Exercise objective
Lines that include the word "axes" should be copied from the listing that follows.

Given material
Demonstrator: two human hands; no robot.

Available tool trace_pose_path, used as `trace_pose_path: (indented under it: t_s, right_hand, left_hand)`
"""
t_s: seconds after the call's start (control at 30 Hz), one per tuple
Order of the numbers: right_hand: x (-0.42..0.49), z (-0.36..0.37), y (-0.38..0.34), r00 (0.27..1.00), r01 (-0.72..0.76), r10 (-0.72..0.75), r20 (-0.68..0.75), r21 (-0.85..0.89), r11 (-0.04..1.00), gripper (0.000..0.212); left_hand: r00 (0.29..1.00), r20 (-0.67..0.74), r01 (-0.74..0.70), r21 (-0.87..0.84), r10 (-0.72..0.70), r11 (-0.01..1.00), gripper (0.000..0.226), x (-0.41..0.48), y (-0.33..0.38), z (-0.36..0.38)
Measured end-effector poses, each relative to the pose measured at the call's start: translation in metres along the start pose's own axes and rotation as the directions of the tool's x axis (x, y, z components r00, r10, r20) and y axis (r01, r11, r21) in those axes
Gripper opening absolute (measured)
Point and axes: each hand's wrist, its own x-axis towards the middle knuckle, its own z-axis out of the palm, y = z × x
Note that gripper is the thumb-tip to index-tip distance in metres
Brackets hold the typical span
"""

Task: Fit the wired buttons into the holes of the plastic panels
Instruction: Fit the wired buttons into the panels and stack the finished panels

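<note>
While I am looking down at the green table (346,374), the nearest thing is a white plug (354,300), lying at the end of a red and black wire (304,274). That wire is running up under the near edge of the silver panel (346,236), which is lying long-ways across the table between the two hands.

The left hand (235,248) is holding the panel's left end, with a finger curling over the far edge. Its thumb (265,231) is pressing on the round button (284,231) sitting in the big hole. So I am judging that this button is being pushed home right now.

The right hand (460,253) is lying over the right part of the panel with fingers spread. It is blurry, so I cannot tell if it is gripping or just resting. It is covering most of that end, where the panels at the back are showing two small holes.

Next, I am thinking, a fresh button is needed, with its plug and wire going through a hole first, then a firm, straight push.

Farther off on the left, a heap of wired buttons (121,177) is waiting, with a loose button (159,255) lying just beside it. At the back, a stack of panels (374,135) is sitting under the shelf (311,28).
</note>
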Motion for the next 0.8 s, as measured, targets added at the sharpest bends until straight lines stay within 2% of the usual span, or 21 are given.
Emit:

Completed task
Measured end-effector poses, each relative to the pose measured at the call's start: translation in metres along the start pose's own axes and rotation as the directions of the tool's x axis (x, y, z components r00, r10, r20) and y axis (r01, r11, r21) in those axes
Point and axes: each hand's wrist, its own x-axis towards the middle knuckle, its own z-axis out of the palm, y = z × x

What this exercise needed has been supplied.